The second trick of “American Bitch” is what happens at the end. It certainly feels like a trick, anyway. Hannah walks into Chuck’s home, full of wariness and defensive self-articulation, and then she’s slowly wooed by his flattery and apparent openness. The trap is set: Hannah gamely follows Chuck to his bedroom and even voluntarily lies down next to him. When she finds herself touching his penis, we’re as surprised as she is. (For all his stellar moments in the episode, this is when Rhys really runs away with it, as his handsome, intelligent impression of curious engagement is suddenly transformed into a delighted, wicked, wolfish smile.)
It’s a trick because we, like Hannah, have been taken in by Chuck, and then we’re stuck sitting through his daughter’s flute performance and marveling at our own naïveté. It’s also a trick because this is the moment when Girls reasserts itself. The first section of this episode is so nakedly, blatantly nonfictional — it’s such a direct take on all of the issues swirling around Dunham, not to mention feminism and privacy and privilege and creative license and internet culture — that we feel like we’ve suddenly been taken behind the curtain, beyond fiction. That sense is bolstered by Hannah’s quiet, uncharacteristically self-contained argument, and also by the constant real-world signifiers of literary culture. Chuck’s awards, the very real discussion of Philip Roth novels, the offhanded mention of a negative piece about him in the Awl and a positive review in the Times: This isn’t Girls anymore. It’s an essay about Girls.

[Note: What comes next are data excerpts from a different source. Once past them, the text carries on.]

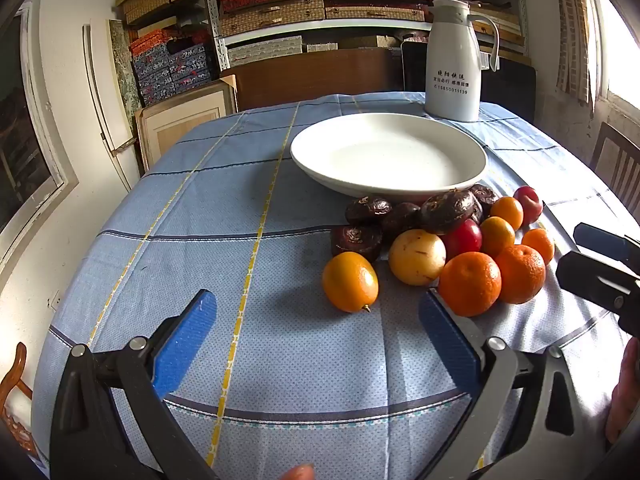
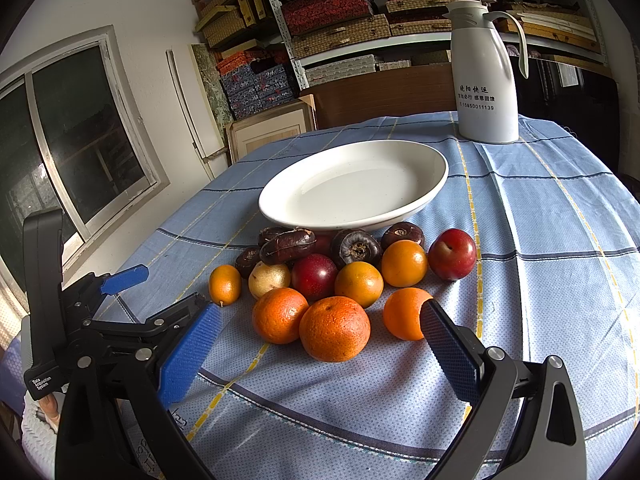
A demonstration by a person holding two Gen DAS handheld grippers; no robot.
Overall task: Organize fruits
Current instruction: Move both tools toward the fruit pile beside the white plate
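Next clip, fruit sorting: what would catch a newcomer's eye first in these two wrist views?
The heap of fruit on the blue checked tablecloth: tangerines in front, red plums and dark brown water chestnuts behind. Just beyond it sits a big white plate with nothing on it, and a white thermos jug at the far edge. Both the left gripper and the right gripper hang open over the cloth.

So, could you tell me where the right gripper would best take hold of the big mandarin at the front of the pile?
Probably across the mandarin's widest middle, coming from the near side over bare cloth. Its round body stands clear in front; another mandarin crowds its left, so the right gripper's open jaws need care there.
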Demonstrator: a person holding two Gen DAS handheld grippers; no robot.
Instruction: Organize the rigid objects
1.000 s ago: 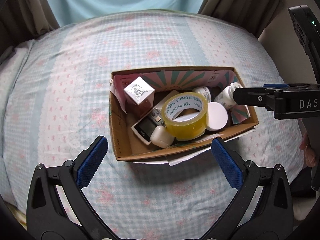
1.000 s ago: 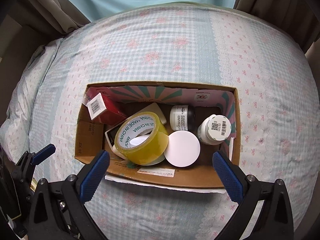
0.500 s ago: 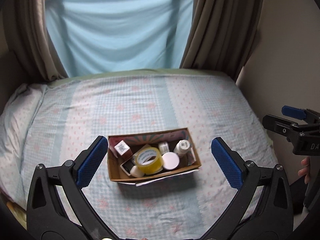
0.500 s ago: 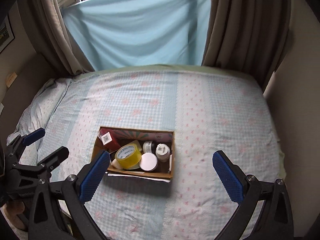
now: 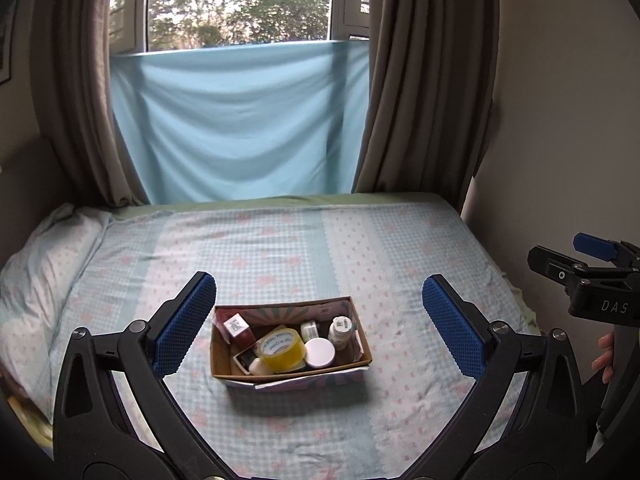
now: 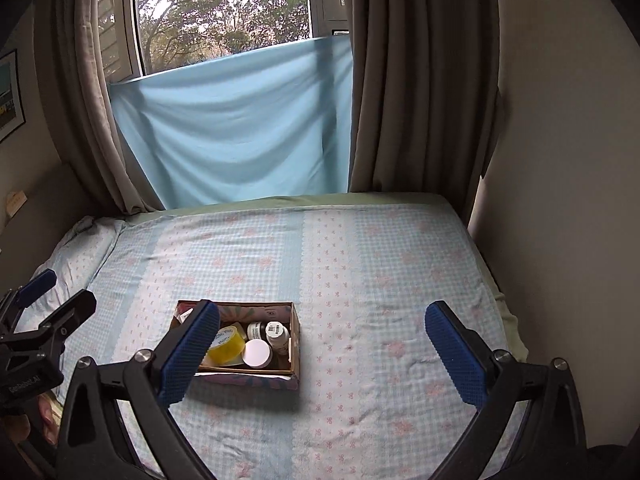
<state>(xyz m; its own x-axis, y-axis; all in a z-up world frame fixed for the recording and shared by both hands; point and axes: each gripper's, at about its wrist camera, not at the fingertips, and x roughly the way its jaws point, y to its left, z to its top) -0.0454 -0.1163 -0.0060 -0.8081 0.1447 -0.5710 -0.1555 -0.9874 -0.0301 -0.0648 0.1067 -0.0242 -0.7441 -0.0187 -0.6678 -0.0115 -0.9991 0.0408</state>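
since a second ago both cameras have been drawn far back and upward: the cardboard box (image 5: 289,343), which then filled the frame, is now seen small at lower centre of the left wrist view and lower left of centre in the right wrist view, resting on the checked bed sheet (image 5: 360,248). this is judged as a withdrawal, with the sorting likely finished or paused. the left gripper (image 5: 316,324) and right gripper (image 6: 320,344) are both held wide apart and empty. inside the box lie a yellow tape roll (image 5: 281,350), its inner core printed "made in china", a white round lid (image 5: 320,352), a white bottle (image 5: 341,331) with a barcode label, and a red carton (image 5: 236,328). "das" is read on the right gripper's body at right edge.
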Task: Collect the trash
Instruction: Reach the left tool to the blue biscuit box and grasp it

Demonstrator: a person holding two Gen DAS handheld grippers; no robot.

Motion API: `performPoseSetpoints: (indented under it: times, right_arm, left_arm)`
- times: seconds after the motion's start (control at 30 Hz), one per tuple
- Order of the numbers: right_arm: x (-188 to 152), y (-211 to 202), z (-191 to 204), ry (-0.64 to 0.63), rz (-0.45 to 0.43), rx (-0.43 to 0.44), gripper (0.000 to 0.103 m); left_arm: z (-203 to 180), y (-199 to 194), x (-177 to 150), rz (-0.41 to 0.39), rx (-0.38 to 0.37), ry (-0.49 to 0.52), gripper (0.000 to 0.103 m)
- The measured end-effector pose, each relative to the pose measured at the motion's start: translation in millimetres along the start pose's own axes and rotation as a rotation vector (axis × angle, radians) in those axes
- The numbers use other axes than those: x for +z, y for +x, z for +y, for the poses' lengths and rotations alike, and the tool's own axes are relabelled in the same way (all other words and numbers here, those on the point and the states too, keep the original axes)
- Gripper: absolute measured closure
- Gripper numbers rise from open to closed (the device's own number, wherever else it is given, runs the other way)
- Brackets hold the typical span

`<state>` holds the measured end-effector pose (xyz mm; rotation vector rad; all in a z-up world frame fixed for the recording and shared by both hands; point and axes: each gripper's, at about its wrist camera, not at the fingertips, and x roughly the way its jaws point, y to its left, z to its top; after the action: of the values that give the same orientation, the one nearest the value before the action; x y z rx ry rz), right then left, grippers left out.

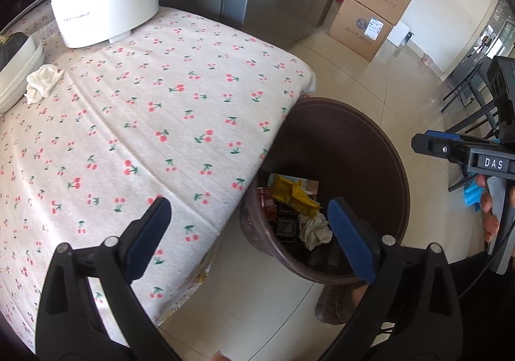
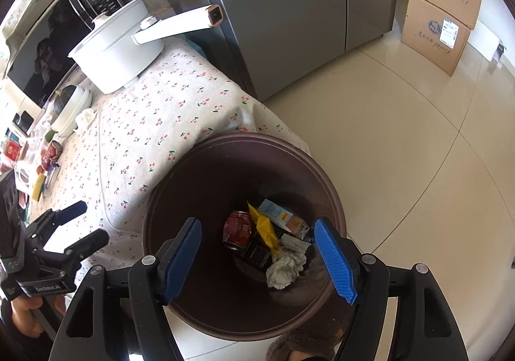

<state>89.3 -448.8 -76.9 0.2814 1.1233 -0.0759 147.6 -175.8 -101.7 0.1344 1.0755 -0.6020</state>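
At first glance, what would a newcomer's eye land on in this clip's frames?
The dark brown trash bin on the floor at the table's corner, with a yellow wrapper and a crumpled tissue among the litter inside. The right claw hangs open right over it, and the left claw is open at the table edge. Farther back on the cherry-print tablecloth, one more crumpled tissue lies near a large white pot.

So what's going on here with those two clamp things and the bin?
A person is clearing trash from a table with two hand-held grippers. The right gripper hangs open and empty above the brown trash bin, which already holds a crumpled tissue, a yellow wrapper and other packaging. The left gripper is open too, over the edge of the cherry-print tablecloth. Another crumpled tissue lies on the table beside the white dishes.
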Motion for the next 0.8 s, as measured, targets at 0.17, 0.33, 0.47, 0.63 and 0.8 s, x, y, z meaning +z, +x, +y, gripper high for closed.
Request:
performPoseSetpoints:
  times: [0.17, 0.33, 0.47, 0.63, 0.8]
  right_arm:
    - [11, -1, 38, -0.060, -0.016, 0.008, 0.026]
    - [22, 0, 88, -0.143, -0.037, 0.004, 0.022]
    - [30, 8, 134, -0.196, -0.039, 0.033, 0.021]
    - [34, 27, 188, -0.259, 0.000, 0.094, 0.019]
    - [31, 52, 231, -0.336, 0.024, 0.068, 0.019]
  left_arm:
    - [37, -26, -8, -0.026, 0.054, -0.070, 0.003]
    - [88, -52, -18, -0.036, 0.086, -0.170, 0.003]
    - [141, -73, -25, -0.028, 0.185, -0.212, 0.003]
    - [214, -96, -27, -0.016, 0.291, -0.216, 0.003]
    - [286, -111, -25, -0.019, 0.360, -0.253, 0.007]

That’s when the trap is finally triggered — when Chuck’s dick pops out from his pants like a trapdoor springing open — and we realize, no. This is an episode of Girls. This is still Hannah Horvath, experiencing the kind of misadventures Hannah always does, finding herself in another improbable, inappropriate, unlikely scenario. And now she’s caught in the bizarre, unnerving hilarity of sitting through a teenager’s home flute performance next to her fallen, then risen, and then fallen again literary idol. The meat of “American Bitch” is a fascinating snarl of metafictional, philosophical ideas about culture and the self (capped off by the possibility that the titular “American Bitch” could well be Dunham), but the foundation is a beautifully constructed, very simple, almost fairy-tale-esque narrative. Girl arrives for battle; girl befriends a villain in disguise; villain waits until his prey is in position and then pounces.

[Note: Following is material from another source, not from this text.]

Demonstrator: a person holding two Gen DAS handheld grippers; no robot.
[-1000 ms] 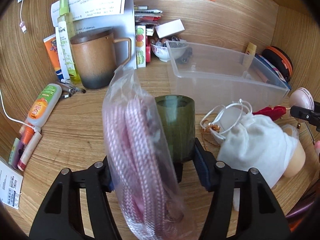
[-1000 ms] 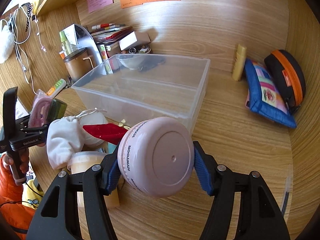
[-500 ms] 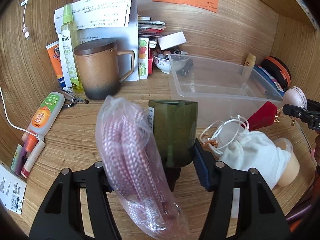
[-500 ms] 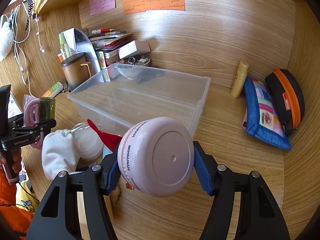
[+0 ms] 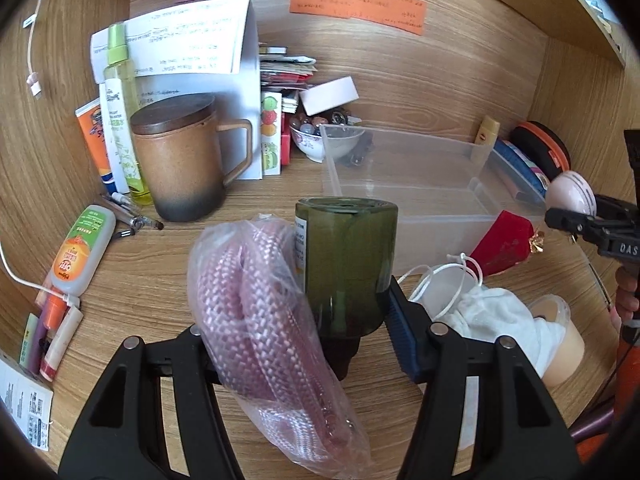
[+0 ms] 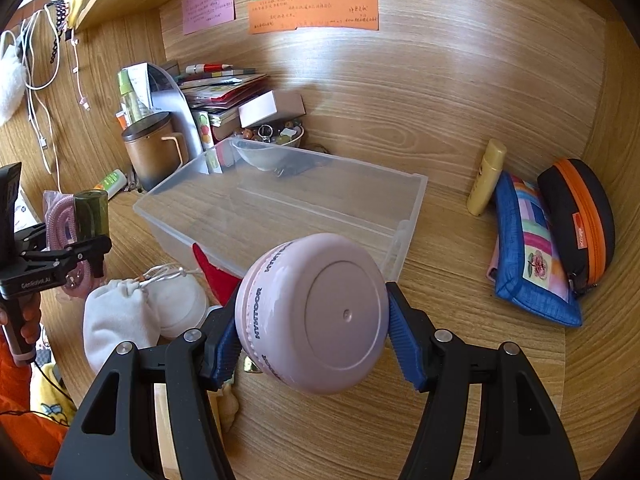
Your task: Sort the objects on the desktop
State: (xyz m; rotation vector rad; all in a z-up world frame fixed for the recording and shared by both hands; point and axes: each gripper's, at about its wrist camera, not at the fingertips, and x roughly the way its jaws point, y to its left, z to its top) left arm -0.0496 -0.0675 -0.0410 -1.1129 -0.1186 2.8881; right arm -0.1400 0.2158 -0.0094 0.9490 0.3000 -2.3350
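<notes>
My left gripper [image 5: 304, 320] is shut on a dark green bottle [image 5: 348, 264] and, beside it, a clear bag of pink cord [image 5: 264, 312]; both are off the desk. The bag hides the left finger. My right gripper [image 6: 312, 320] is shut on a round pink jar [image 6: 320, 312], its blue pads pressing both sides. The jar is held in front of the near right corner of the clear plastic bin [image 6: 328, 160]. In the right wrist view the left gripper [image 6: 76, 248] with the bottle [image 6: 92, 216] is at the far left. The left wrist view shows the jar [image 5: 570, 196] at the right edge, right of the bin [image 5: 440, 232].
A white drawstring pouch [image 5: 492, 312], a red item [image 5: 504, 244] and a tan roll [image 5: 560, 344] lie in front of the bin. A brown lidded mug [image 5: 180, 160], bottles and tubes stand at the left. A blue pouch [image 6: 528, 248], a black-orange case [image 6: 576, 216] and a yellow tube [image 6: 486, 176] lie at the right.
My right gripper has carried the pink jar a little up and back, so more of the bin and wall notes show. The left gripper keeps its hold; the bag has swung slightly.
</notes>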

The moment Chuck unzips his pants is the moment the fictional machinery clunks back into place, framing this entire argument within the world of Girls. As is so often the case, though, the last shot of the episode offers a final twist. Hannah walks away from Chuck’s apartment, fully freaking out. In the out-of-focus background, we see a dozen women breeze past her and then, unerringly, walk into Chuck’s building. It’s the fairy tale again, the monster luring new heroines into his fortress. Maybe Chuck invited them all there to discuss their writing. Maybe the women will accuse him of something. They’re faceless; we can’t know. That facelessness, that invisibility, is precisely the point.